Task directions: Search the records for the string "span" and return each line that has it.
——
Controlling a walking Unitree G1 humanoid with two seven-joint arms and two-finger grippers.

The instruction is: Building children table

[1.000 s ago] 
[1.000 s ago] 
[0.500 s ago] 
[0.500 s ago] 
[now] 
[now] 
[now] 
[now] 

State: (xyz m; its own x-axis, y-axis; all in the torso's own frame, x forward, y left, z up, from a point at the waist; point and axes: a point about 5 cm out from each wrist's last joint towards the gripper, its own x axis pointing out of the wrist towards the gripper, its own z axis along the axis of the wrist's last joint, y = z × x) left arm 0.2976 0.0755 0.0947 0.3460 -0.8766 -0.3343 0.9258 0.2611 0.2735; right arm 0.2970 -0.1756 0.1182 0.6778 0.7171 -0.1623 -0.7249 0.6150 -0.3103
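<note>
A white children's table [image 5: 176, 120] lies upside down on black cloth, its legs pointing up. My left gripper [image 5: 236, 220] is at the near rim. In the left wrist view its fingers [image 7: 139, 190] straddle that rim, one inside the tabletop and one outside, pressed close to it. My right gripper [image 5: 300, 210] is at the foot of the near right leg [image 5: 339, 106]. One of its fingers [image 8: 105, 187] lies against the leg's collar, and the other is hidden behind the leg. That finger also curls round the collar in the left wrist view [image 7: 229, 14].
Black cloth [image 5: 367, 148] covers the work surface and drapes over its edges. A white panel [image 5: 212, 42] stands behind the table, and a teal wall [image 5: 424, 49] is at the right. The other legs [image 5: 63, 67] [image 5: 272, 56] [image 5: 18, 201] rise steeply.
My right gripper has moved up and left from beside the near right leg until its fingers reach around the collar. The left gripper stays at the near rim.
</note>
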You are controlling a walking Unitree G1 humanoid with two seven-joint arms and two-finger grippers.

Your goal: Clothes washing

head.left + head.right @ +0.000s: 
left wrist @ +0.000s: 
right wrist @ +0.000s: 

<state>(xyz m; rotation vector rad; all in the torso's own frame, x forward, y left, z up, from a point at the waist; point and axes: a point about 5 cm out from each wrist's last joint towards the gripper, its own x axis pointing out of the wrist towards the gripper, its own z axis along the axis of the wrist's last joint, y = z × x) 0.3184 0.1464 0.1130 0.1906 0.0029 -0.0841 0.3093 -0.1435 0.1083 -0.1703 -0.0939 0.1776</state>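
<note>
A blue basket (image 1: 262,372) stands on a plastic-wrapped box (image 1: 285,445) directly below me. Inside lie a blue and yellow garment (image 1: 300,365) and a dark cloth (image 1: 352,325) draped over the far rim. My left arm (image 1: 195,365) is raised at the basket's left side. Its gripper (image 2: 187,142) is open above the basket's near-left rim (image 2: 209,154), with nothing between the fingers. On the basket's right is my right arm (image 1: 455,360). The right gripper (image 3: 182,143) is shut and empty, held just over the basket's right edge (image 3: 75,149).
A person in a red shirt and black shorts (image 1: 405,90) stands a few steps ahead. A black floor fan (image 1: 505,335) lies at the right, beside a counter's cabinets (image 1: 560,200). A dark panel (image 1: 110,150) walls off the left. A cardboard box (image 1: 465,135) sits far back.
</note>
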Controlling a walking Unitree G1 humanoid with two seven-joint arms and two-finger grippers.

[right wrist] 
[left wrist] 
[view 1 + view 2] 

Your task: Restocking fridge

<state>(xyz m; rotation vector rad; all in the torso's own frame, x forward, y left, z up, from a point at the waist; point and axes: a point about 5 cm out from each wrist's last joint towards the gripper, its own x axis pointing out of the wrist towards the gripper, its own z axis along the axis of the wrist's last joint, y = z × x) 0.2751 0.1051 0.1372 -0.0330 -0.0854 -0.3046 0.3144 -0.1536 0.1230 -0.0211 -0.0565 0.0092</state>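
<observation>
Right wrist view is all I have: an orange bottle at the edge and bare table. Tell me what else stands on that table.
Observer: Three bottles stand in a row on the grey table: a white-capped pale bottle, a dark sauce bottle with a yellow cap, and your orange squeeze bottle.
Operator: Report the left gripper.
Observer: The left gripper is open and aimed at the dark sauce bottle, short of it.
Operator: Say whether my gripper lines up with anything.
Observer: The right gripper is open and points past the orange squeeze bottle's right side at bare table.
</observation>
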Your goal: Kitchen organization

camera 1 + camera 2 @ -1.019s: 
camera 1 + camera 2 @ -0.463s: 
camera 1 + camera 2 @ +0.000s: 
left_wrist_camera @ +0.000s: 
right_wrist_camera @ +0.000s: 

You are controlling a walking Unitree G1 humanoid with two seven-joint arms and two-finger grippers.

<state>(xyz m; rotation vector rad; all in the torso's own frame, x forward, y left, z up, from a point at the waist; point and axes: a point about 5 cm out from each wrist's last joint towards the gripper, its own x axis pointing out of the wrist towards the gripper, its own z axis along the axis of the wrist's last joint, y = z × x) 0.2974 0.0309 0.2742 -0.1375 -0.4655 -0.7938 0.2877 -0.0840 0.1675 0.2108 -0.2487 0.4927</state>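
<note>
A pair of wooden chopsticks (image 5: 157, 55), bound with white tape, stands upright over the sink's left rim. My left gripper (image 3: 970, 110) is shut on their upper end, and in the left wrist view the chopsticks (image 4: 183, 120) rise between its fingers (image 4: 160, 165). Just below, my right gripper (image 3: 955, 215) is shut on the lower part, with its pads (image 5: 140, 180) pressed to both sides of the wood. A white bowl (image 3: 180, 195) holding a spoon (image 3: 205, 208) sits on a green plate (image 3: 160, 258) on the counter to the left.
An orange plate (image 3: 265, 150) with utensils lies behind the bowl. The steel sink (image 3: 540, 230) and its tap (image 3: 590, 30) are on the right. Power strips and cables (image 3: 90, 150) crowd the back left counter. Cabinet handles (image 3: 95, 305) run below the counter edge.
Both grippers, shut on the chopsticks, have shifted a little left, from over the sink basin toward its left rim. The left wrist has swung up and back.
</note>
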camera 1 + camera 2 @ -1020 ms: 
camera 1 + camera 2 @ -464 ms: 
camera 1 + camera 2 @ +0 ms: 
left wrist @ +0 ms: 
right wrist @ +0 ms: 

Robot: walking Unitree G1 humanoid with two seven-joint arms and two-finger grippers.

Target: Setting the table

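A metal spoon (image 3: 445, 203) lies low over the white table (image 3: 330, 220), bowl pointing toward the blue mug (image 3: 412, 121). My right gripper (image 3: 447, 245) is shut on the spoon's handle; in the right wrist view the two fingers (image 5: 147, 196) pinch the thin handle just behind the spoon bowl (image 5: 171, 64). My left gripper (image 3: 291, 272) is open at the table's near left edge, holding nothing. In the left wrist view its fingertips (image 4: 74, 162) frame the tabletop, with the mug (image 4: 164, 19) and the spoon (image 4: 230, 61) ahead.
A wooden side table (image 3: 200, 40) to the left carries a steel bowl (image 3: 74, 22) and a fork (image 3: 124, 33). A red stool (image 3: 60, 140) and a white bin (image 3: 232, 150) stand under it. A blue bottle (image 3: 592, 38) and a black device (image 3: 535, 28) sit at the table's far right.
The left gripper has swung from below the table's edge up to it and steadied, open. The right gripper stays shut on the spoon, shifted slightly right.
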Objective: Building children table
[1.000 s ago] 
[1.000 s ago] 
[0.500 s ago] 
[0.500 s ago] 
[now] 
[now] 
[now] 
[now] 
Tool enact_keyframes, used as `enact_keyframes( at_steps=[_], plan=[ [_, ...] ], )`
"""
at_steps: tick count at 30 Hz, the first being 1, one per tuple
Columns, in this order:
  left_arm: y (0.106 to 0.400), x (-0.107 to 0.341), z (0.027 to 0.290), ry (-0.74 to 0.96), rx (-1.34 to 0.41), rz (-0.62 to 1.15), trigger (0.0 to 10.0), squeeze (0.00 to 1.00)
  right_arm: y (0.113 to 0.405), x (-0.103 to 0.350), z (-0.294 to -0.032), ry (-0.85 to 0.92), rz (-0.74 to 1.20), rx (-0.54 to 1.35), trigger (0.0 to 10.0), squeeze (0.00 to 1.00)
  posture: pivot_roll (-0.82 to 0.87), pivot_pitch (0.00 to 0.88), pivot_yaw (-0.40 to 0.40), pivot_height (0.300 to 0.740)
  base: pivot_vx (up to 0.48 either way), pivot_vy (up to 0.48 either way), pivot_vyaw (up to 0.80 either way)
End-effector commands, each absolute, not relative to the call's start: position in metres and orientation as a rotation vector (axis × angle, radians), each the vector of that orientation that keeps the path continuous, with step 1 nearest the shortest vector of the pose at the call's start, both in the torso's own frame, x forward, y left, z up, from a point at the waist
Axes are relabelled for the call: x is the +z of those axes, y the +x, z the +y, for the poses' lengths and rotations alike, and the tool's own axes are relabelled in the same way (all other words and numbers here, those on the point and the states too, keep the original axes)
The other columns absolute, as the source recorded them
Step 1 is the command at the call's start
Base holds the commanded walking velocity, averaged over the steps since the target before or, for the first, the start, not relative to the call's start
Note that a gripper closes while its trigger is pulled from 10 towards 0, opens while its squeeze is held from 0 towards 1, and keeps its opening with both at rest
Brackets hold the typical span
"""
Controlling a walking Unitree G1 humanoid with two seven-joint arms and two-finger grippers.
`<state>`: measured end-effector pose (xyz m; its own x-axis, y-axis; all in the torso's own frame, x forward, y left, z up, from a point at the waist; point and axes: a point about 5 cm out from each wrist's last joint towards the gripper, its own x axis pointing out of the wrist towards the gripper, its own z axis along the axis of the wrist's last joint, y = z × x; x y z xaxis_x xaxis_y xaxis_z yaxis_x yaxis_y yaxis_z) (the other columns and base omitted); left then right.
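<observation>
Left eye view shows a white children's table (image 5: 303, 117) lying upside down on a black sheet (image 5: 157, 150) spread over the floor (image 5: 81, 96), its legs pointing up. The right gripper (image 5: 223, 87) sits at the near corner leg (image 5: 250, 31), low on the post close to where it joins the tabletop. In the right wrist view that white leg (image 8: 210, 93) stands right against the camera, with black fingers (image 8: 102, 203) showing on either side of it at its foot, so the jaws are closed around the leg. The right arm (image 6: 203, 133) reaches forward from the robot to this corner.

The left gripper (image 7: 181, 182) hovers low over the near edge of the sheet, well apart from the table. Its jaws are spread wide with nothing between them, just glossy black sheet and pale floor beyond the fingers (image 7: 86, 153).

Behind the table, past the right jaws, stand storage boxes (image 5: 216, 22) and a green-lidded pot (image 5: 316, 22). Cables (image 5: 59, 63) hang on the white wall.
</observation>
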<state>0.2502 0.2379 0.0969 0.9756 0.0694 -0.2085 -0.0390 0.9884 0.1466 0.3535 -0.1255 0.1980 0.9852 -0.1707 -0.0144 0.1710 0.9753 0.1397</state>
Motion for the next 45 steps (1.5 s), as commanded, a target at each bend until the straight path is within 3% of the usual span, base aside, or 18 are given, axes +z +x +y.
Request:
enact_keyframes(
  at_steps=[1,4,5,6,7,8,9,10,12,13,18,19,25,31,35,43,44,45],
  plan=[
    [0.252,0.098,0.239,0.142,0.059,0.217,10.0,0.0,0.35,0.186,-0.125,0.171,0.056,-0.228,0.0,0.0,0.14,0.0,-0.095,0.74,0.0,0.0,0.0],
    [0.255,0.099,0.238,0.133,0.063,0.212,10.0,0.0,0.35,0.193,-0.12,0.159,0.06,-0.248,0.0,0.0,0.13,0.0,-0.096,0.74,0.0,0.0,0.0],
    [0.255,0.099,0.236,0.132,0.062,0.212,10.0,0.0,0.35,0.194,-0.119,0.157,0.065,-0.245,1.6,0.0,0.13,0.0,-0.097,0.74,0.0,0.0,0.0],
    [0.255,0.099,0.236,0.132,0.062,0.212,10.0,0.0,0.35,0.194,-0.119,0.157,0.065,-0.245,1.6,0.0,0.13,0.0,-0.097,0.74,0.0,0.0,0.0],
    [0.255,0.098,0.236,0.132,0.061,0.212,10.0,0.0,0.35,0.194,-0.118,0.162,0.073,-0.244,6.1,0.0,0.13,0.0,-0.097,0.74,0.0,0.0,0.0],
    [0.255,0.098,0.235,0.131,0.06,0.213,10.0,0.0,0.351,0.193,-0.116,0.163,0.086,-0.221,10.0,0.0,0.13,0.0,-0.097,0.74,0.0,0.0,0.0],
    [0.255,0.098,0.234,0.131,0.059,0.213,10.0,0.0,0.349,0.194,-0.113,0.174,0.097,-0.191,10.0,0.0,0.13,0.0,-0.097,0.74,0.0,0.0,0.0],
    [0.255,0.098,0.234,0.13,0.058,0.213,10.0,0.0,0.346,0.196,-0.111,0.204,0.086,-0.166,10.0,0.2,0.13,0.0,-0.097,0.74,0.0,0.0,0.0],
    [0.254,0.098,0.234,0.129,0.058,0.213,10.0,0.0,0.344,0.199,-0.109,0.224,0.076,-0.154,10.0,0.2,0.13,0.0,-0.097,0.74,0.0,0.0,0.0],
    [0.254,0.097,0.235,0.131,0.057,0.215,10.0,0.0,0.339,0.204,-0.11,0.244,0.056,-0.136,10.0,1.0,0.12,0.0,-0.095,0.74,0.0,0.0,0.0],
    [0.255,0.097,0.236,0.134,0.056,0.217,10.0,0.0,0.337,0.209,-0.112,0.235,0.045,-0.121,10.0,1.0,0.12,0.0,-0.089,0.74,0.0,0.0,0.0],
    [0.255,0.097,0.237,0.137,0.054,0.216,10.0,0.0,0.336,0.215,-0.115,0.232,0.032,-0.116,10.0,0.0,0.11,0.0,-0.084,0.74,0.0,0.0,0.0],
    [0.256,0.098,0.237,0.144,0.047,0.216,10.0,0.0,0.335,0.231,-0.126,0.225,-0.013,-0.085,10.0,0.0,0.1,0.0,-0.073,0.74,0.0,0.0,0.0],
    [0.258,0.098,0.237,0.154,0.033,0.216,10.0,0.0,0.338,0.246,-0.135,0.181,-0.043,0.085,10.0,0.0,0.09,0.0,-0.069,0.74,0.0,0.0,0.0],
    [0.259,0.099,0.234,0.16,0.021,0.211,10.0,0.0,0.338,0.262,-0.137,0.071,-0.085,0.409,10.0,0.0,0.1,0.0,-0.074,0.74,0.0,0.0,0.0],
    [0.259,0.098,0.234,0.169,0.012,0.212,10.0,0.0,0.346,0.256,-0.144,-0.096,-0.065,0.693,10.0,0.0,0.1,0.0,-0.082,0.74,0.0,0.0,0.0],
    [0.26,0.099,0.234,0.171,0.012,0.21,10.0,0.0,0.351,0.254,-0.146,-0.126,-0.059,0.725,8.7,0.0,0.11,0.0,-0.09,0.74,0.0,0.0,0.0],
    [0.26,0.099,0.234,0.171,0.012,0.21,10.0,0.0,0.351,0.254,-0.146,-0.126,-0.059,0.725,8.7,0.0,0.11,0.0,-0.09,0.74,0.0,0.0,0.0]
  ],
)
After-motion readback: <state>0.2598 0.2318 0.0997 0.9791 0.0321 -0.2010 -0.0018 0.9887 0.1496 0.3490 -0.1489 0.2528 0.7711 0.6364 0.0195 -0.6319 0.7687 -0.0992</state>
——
Solution below:
Brackets hold the typical span
Motion for the next 45 steps (1.5 s), as commanded, a target at each bend until the straight path is within 3% of the usual span, base aside, or 18 are given, axes +z +x +y.

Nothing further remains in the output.